Telle est l’histoire de la poésie à notre époque. Quelqu’un voit des Titans dans les
bourrasques du chaos, et le Titan devient un mur, entre les générations suivantes et le
chaos dont elles auraient dû hériter. Le ciel indompté remuait et chantait. Cela même est
devenu une grande ombrelle ouverte entre l’humanité et le ciel empli d’air frais ; puis une
voûte peinte, une fresque étalée sur un plafond cintré, sous lequel les hommes s’étiolent
et deviennent insatisfaits. Jusqu’à ce qu’un autre poète vienne ouvrir une fente qui laisse
entrevoir le chaos libre et venteux.
Mais notre toit finit par ne plus trom-[>45]per. Ce n’est que plâtre peint, et
l’habileté de toutes les grandes époques ne nous trompera plus. Dante ou Léonard,
Beethoven ou Whitman : voyez! tout cela est peint sur le plâtre de votre voûte. Comme
saint François d’Assise prêchant aux oiseaux ! Quelle ressemblance étonnante avec l’air,
l’espace fourmillant d’oiseaux et le chaos formé de mille choses – en partie parce que la
fresque va s’effaçant. Et pourtant, on est heureux de sortir de cette église, de pénétrer
dans le chaos naturel.
Nous voici face à la crise capitale de l’humanité : le retour obligatoire au chaos.
Tant que sert l’ombrelle, que les poètes y pratiquent des fentes, que la masse des gens est
susceptible d’être instruite par degrés à se hausser au niveau de la vision qui apparaît
dans la fente (ce qui revient à dire qu’on la ravaude d’une pièce qui ressemble
exactement à la vision qui apparaît dans la fente), aussi longtemps que ce processus peut
continuer et que l’humanité peut être, à force d’instruction, formée et ainsi emmurée, une
civilisation se per-[>46]pétuera avec plus ou moins de bonheur, tout en achevant la
construction de sa prison peinte. Cela s’appelle faire prendre pleine conscience.
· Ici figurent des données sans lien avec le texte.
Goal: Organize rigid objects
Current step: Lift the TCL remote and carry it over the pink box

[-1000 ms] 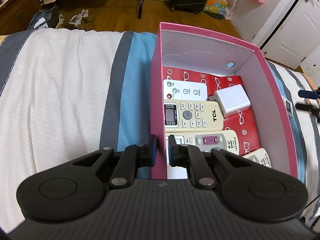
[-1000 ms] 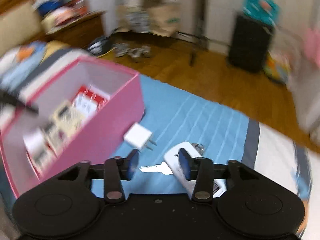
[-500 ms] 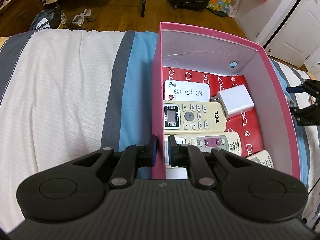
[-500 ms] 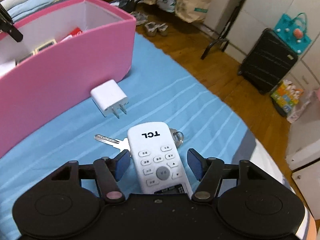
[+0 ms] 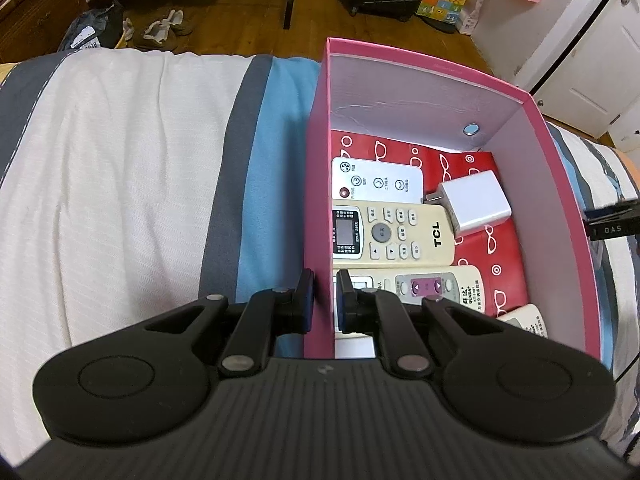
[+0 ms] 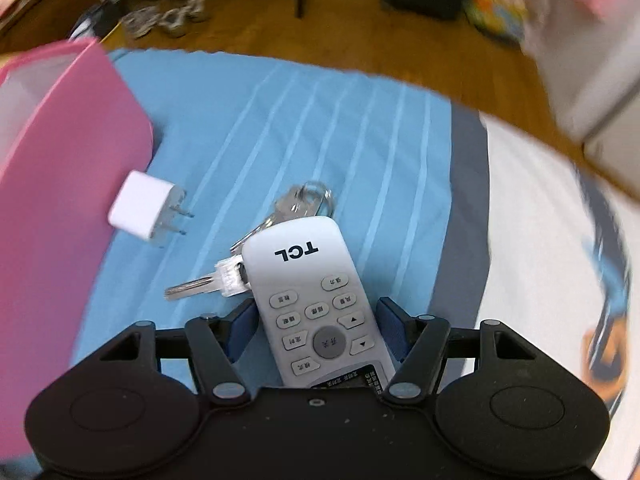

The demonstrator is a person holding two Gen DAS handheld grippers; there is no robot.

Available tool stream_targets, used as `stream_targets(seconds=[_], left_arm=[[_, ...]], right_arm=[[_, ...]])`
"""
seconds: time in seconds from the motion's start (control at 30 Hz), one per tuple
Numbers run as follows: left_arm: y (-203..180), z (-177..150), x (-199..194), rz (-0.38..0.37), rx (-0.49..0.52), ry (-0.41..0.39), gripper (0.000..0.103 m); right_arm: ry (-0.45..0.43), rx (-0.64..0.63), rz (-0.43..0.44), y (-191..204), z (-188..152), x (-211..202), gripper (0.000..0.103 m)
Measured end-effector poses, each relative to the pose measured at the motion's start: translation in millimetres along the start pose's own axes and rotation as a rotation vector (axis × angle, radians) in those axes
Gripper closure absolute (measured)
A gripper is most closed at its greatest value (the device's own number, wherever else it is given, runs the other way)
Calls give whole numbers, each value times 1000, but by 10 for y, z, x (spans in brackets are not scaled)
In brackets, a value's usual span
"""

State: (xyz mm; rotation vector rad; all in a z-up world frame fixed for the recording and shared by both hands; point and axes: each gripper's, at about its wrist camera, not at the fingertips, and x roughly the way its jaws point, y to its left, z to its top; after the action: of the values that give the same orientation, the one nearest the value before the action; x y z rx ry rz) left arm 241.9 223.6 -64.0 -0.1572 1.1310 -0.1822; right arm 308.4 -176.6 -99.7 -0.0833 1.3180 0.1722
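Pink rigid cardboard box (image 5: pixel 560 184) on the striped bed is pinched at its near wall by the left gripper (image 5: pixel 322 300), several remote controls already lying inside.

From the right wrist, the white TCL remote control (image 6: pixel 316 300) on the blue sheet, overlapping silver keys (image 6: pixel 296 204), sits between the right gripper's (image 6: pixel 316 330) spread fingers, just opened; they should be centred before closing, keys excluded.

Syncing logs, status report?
Left gripper shut on pink box wall. Right gripper open, straddling white TCL remote. Keys partly under it.
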Motion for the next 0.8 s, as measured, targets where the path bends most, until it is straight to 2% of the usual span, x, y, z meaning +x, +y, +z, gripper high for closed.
stream_targets(seconds=[0.07,0.17,0.27,0.33,0.63,0.8], left_arm=[[-5,-1,-8,1,2,-3,94],[-12,-2,-9,2,3,-6,94],[-10,-2,-11,1,-2,-6,94],[-27,-10,-17,4,2,-10,94],[-40,-26,-40,13,6,-25,94],[-73,-38,-61,23,28,-31,94]], right_arm=[[12,-40,-28,65,-40,12,33],[-19,-150,-65,178,-100,46,31],[-109,-210,-71,179,-174,-7,41],[-152,-203,-83,161,-223,-86,41],[-329,-58,76,234,-436,-741,42],[-450,-49,112,423,-425,-1098,42]])
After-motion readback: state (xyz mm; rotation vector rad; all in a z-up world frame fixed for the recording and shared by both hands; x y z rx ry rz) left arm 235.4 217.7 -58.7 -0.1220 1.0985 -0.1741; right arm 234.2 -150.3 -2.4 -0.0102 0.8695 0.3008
La joie qu’éprouvèrent les hommes quand Wordsworth, par exemple, ouvrit une
fente et vit une primevère ! Jusqu’alors, les hommes n’avaient vu la primevère
qu’indistinctement, dans le clair-obscur de l’ombrelle. Par les yeux de Wordsworth, ils la
virent à la pleine lumière du chaos. Depuis lors, par degrés, nous en sommes venus a ne
voir de la primavera que la primevère. Ce qui veut dire que nous avons ravaudé la fente.
Et la joie plus grande encore quand Shakespeare fit une grande déchirure et vit
l’homme insatisfait en proie aux émotions – dehors – dans le chaos, par-delà l’idée
conventionnelle et l’ombrelle décorée d’images morales et de paladins bardés de fer,
apparus au Moyen Age. Mais aujourd’hui, hélas, le plafond de notre voûte, les murs aussi
d’ailleurs, sont tout simplement recouverts d’un grouillement d’Hamlet et de Macbeth, et
l’ordre est devenu figé et sans faille.
[>47]L’homme ne peut être différent de son image. Le chaos est exclu tout entier.
L’ombrelle est devenue si grande, les pièces et le plâtre si tendus et si durs, qu’on
ne peut plus y pratiquer de fentes. Si on les fendait, la fente ne serait plus une vision, elle
ne serait qu’une déprédation. Il faudrait la ravauder aussitôt, pour qu’elle ne jure plus
avec le reste. Ainsi l’ombrelle est absolue. Et le désir du chaos est devenu nostalgie. Et il
en sera ainsi jusqu’à ce qu’un vent terrible vienne déchiqueter l’ombrelle, en même temps
qu’une grande partie de l’humanité, pour les emporter vers l’oubli. Les survivants
grelotteront dans le chaos. Car le chaos est toujours là, quelles que soient les ombrelles
visionnaires que nous dressions.
Et les poètes, alors, en cette conjoncture ? Ils révèlent le désir secret de
l’humanité. Que révèlent-ils ? Ils montrent l’appétit du chaos, et la peur du chaos.
L’appétit du chaos est le souffle même de leur poésie. La peur du chaos réside en leur
parade de formes et de techniques. La poésie est affaire de mots ! disent-ils. [>48] Ils
lancent donc des bulles – sons et images – qui ne tardent pas à éclater au souffle de
l’appétit du chaos, qui les emplit. […]*
* La troncature est introduite par l’édition de L’Herne.